◆ Directions for this task: Find how many lines in the material contain "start"; your answer should be that number alone.

BEGIN Material provided

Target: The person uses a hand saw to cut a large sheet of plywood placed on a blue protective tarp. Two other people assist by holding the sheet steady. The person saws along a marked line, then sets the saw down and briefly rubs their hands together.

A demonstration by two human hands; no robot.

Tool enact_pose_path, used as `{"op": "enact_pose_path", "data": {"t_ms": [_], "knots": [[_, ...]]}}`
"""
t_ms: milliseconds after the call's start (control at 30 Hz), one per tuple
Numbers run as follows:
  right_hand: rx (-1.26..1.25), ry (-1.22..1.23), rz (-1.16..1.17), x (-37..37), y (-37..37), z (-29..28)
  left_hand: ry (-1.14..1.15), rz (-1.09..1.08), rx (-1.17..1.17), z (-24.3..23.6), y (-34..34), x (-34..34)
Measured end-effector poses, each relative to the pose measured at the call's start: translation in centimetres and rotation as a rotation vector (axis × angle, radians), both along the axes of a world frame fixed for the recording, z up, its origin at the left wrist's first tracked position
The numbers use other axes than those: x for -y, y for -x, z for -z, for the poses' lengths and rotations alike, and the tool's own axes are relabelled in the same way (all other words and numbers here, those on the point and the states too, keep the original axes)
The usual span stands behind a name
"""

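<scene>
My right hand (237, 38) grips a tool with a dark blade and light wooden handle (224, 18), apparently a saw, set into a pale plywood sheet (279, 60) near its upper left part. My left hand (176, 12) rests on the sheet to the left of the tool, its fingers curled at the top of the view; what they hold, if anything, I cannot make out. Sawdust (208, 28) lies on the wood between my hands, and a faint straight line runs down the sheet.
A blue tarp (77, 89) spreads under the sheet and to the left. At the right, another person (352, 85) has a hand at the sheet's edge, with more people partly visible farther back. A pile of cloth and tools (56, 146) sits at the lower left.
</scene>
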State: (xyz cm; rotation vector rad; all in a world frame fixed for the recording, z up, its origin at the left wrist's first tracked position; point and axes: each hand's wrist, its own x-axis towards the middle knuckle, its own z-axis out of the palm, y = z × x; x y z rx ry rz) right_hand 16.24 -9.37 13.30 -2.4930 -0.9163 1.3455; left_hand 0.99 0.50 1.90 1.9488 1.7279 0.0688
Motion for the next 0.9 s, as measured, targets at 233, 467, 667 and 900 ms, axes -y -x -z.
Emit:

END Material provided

◆ Expected output: 2